- Recorded data -
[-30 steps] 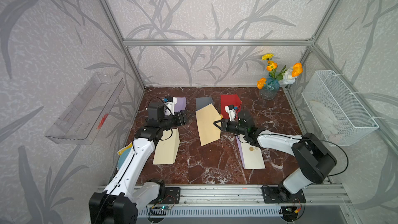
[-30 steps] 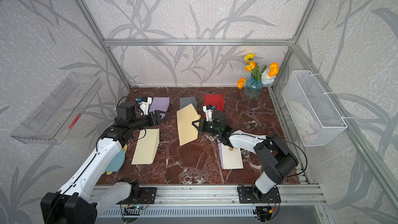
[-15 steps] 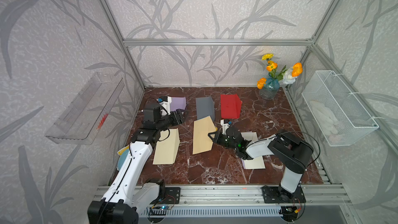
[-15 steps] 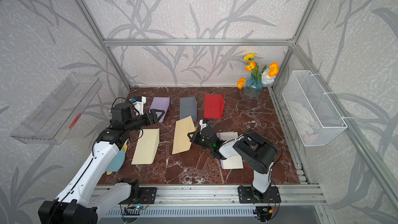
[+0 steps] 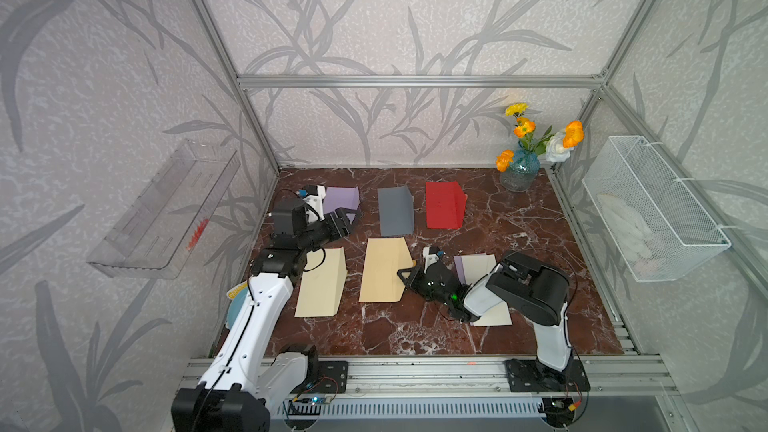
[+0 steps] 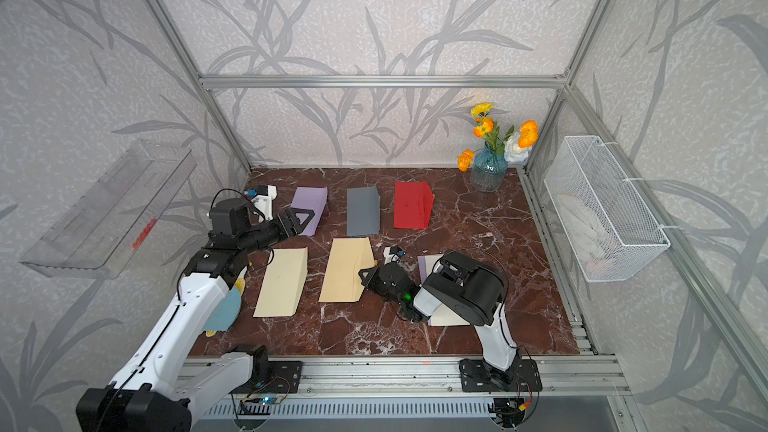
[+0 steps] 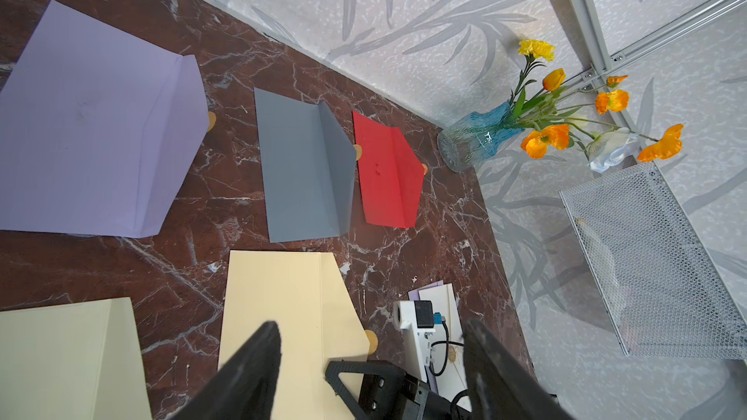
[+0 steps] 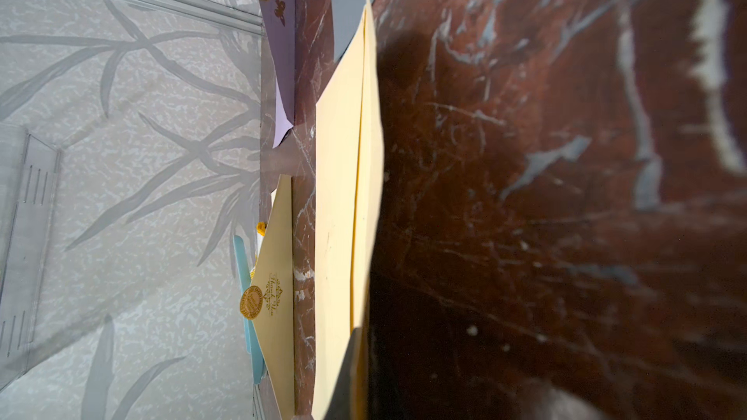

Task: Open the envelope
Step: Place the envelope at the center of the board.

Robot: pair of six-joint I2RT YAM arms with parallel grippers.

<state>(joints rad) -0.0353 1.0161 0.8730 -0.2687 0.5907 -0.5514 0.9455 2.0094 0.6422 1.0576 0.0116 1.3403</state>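
Note:
The envelope is cream and lies flat at the front middle of the marble floor, with its flap folded out to the right. Low over the table, my right gripper is shut on the flap's edge. In the right wrist view a dark finger presses against the envelope. My left gripper hovers open over the purple envelope's front corner, holding nothing. In the left wrist view its fingers stand wide apart above the envelope.
A second cream envelope lies to the left. Purple, grey and red envelopes line the back. A white envelope lies under the right arm. A flower vase stands back right, beside a wire basket.
My right gripper has brought the cream envelope down from a raised, tilted pose and toward the front, so it now lies flat. The left arm drew back slightly to the left.

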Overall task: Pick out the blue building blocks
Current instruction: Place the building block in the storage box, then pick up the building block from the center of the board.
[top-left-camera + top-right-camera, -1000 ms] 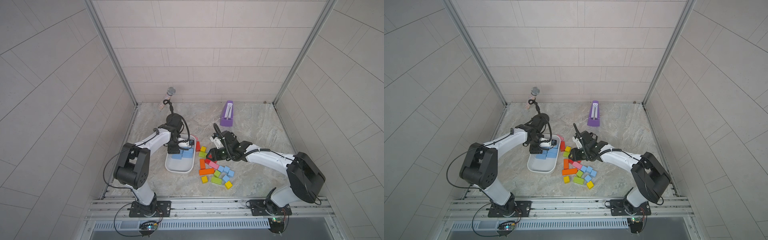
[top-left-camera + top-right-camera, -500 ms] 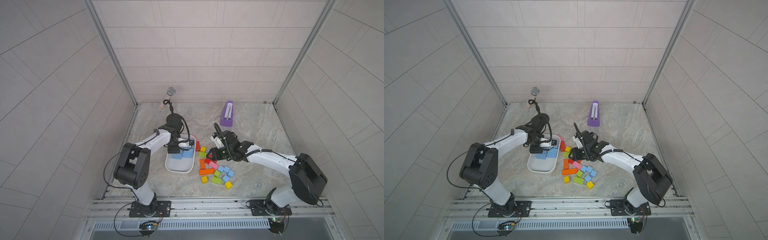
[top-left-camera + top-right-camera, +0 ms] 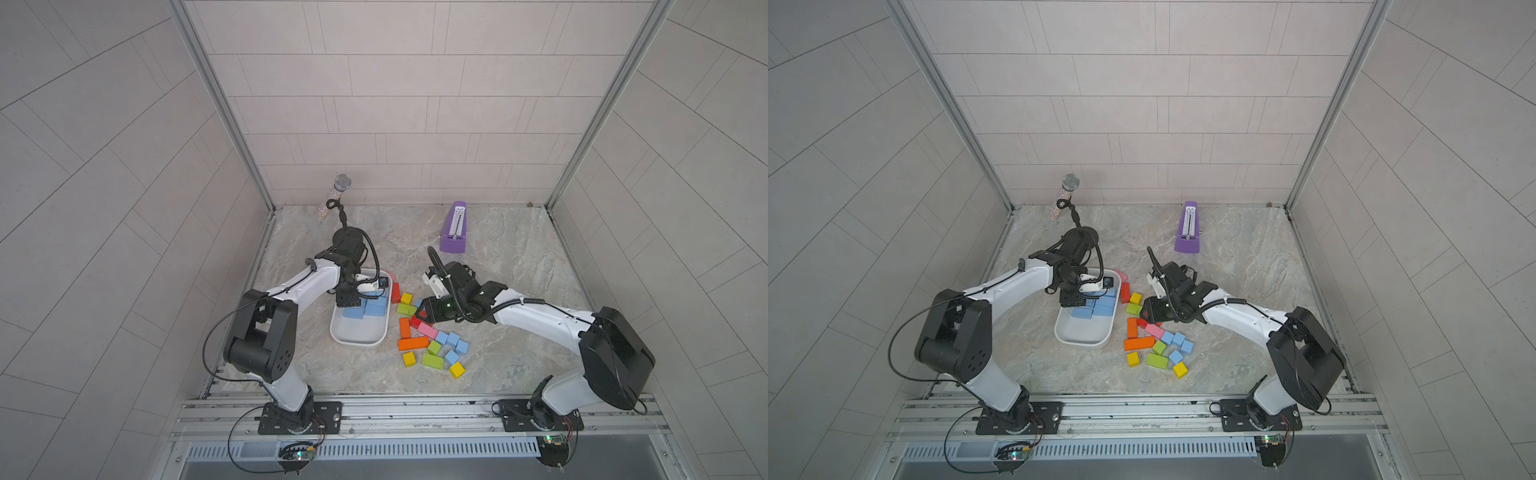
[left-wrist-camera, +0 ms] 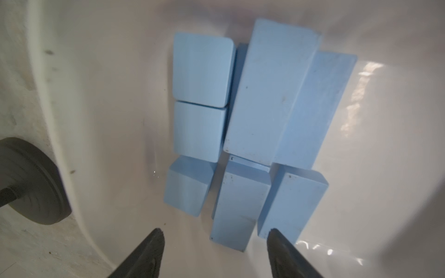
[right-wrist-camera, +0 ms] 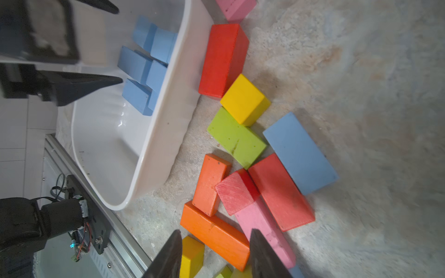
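At least 7 blue building blocks (image 4: pixel 269 89), matte with softly rounded edges, lie packed in the far end of the white plastic tray (image 3: pixel 359 343), which sits left of the tabletop's middle. They are 3 cubes and 4 longer bricks, with 1 brick resting across others. 5 more lie on the marbled tabletop: 4 blue cubes (image 3: pixel 453 338) clustered toward the near edge and 1 blue brick (image 5: pixel 301 154) lying flat against a red one. Mixed around them are 3 red blocks (image 5: pixel 224 60), 3 yellow blocks (image 5: pixel 244 100), 3 green blocks (image 5: pixel 237 138), 2 orange blocks (image 5: pixel 212 184) and 2 pink blocks (image 5: pixel 255 219).

The left arm bends at the elbow and points its wrist straight down. The left gripper (image 4: pixel 216 240) hangs over the blocks in the tray, jaws apart with nothing between them. The right arm stretches low toward the tabletop's middle. The right gripper (image 5: pixel 214 248) tilts down over the loose pile, its jaws also apart and empty.

1 purple metronome (image 3: pixel 454 228) stands near the far edge, and 1 glittery microphone (image 3: pixel 341 183) stands at the far left corner.
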### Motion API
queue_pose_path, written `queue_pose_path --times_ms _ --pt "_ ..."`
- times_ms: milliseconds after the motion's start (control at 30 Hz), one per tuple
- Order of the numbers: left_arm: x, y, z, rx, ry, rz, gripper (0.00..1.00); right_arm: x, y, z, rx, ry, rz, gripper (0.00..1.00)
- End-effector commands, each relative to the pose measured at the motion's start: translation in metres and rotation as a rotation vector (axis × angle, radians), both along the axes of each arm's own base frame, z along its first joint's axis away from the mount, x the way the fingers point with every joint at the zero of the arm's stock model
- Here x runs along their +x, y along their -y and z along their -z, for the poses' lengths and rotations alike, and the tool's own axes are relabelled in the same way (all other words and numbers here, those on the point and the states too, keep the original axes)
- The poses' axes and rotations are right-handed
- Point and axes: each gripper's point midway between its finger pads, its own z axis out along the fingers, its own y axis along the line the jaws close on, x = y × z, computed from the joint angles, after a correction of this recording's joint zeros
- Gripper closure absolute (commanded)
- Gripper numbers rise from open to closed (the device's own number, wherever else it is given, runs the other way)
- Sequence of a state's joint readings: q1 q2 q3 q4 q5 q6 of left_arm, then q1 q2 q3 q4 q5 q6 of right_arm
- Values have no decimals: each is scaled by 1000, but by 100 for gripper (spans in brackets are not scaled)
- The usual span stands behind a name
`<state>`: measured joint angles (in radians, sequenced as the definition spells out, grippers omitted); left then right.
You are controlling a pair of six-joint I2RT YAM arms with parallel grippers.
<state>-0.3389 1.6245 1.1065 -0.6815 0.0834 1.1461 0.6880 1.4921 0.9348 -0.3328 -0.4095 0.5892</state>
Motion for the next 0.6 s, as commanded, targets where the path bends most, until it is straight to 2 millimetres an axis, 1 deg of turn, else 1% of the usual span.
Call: queue_pose_path --times_ms 0,100,167,233,267,300,400,467,567 --pt "-10 20 -42 -166 -2 -107 25 1 25 -11 -143 41 -15 52" --pt "-19 37 -69 -338 -33 -237 23 -1 46 -8 -259 32 -32 52" --pt "-19 46 -83 -457 -31 -345 22 0 59 -5 -345 28 -55 51" --pt "-19 50 -88 -534 -35 -438 22 5 68 -3 -427 31 -81 51" --pt "-18 48 -87 -551 -36 -486 22 9 71 -2 -467 36 -98 51" --pt "-18 45 -84 -565 -38 -527 22 11 72 -1 -493 35 -115 51" --pt "-14 35 -78 -643 -27 -607 20 23 65 3 -524 49 -177 50" --pt "-10 22 -75 -641 3 -663 20 32 58 8 -531 52 -205 50" --pt "-7 13 -76 -651 18 -705 20 41 48 17 -531 44 -232 50"
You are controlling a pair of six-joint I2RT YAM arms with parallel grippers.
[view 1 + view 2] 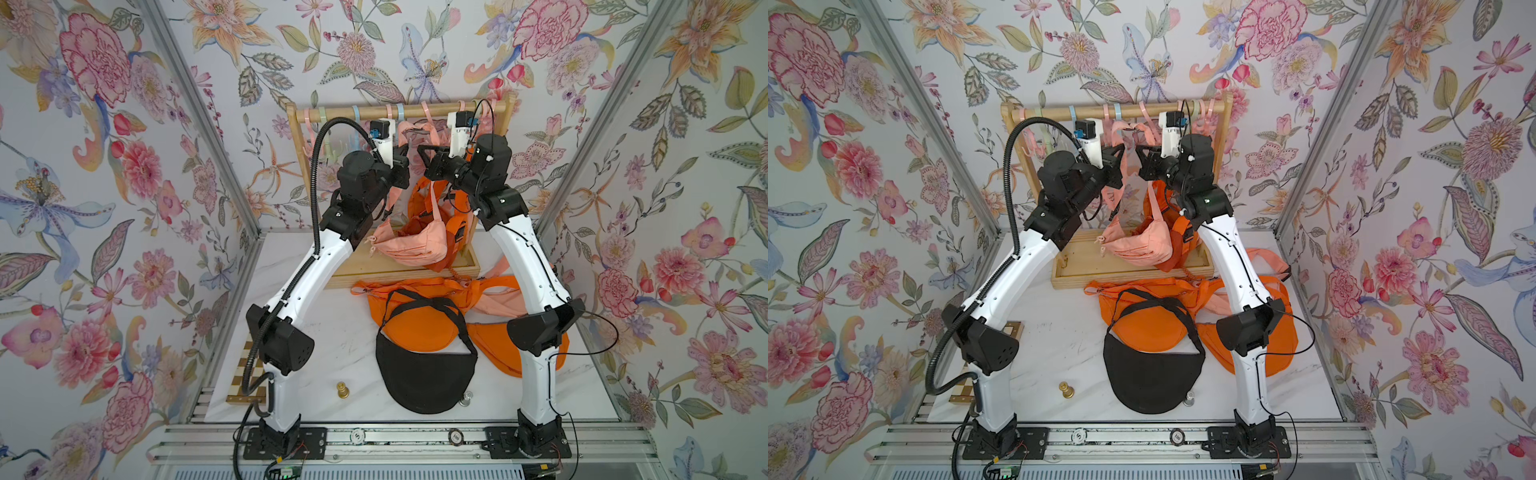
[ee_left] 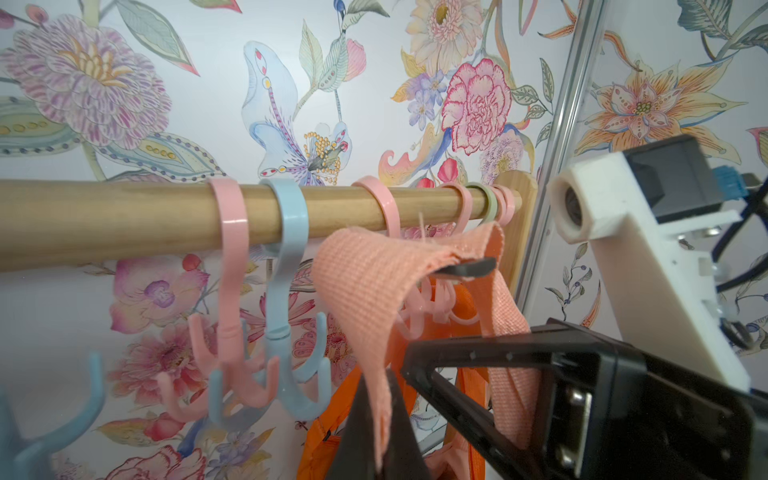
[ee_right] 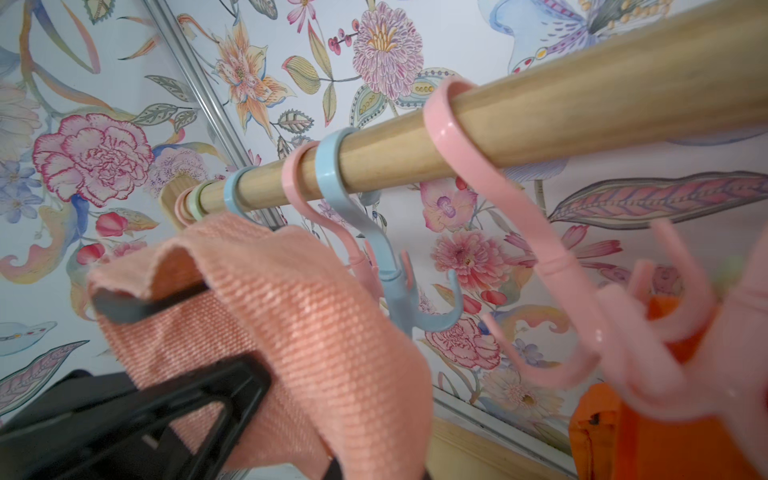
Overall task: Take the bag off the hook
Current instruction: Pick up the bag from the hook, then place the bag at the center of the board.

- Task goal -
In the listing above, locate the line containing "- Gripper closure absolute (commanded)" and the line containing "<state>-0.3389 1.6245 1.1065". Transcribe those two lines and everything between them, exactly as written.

- Result of this task -
- Gripper closure absolute (commanded)
- Gripper numbers rise from open to closed (the device's own number, wherever else it is given, runs the other way)
- Sequence of a state's joint readings: q1 q2 q3 q4 q5 q6 of left_arm, then q1 q2 q3 q4 q5 q6 of right_arm
- Values have no decimals: each is scaled by 1000, but by 100 for gripper (spans in brackets are not scaled)
- The usual span stands behind a name
`<state>`: measured joint angles (in radians, sequenced as the definition spells out, grippers omitted); left then right.
You are controlling a pair of six-joint I2RT YAM arms with parallel grippers.
<state>-0.3389 1.6245 1.1065 -0.6815 0.0834 1.1461 0.6880 1.4921 0.9348 -0.3328 -0.4095 0.5892</state>

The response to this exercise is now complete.